→ **Try it**
Copy out each line of the entries where the word "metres" is present.

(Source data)
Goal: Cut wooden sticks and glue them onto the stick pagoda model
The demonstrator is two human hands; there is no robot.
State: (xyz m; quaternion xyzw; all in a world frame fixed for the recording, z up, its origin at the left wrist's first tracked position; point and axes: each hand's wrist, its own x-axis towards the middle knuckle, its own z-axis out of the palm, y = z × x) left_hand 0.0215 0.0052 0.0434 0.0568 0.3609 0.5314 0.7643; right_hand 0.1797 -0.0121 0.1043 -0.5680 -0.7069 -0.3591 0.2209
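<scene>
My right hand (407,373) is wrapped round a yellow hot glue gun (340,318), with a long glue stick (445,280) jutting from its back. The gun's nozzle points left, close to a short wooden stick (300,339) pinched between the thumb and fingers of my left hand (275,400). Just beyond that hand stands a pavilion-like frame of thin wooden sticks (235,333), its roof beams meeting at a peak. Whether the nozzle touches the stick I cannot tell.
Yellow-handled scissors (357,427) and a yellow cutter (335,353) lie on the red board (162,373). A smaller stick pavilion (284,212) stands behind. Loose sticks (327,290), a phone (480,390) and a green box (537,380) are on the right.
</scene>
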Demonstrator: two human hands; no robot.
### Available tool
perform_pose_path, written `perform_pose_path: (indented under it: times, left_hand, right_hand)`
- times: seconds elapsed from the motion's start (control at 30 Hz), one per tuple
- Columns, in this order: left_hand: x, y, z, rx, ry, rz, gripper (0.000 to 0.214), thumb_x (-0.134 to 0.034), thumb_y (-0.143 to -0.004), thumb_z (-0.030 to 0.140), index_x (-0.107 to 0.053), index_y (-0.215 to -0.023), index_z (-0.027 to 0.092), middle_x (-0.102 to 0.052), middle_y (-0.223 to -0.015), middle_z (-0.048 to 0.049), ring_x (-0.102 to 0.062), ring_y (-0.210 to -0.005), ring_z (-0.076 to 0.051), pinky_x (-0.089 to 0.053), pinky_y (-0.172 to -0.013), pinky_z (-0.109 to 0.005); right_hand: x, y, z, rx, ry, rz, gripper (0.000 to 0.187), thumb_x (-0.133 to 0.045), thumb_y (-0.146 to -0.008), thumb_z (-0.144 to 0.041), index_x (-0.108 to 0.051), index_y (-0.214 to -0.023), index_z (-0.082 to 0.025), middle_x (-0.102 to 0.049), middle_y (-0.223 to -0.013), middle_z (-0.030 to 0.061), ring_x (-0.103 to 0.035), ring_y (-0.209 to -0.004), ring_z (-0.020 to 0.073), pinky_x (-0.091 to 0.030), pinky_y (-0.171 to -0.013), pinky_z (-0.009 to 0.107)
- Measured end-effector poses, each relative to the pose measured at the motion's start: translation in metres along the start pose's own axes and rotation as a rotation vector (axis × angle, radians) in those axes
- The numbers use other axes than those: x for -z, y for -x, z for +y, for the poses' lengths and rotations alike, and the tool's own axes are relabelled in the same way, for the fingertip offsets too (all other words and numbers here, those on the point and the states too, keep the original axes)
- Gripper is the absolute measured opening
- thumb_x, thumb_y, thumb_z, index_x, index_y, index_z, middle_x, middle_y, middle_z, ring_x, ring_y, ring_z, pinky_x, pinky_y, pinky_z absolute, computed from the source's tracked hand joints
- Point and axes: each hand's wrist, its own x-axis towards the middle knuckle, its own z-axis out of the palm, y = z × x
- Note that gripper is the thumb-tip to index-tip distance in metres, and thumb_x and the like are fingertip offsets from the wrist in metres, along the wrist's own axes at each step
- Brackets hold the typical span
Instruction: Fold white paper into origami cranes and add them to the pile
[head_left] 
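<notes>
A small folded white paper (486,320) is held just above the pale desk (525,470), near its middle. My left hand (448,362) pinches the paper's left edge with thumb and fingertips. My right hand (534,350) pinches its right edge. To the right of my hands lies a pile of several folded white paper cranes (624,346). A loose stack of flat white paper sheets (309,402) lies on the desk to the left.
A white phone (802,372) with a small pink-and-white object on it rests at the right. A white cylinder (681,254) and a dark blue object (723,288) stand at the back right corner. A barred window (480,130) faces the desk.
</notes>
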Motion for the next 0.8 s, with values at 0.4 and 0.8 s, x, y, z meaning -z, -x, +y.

→ **Written response**
- Measured end-effector poses, each relative to the pose measured at the motion's start: translation in metres along the start pose's own axes and rotation as a rotation vector (axis × angle, radians) in those axes
- Note that gripper is the thumb-tip to index-tip distance in metres, and thumb_x and the like are fingertip offsets from the wrist in metres, along the wrist's own axes at each step

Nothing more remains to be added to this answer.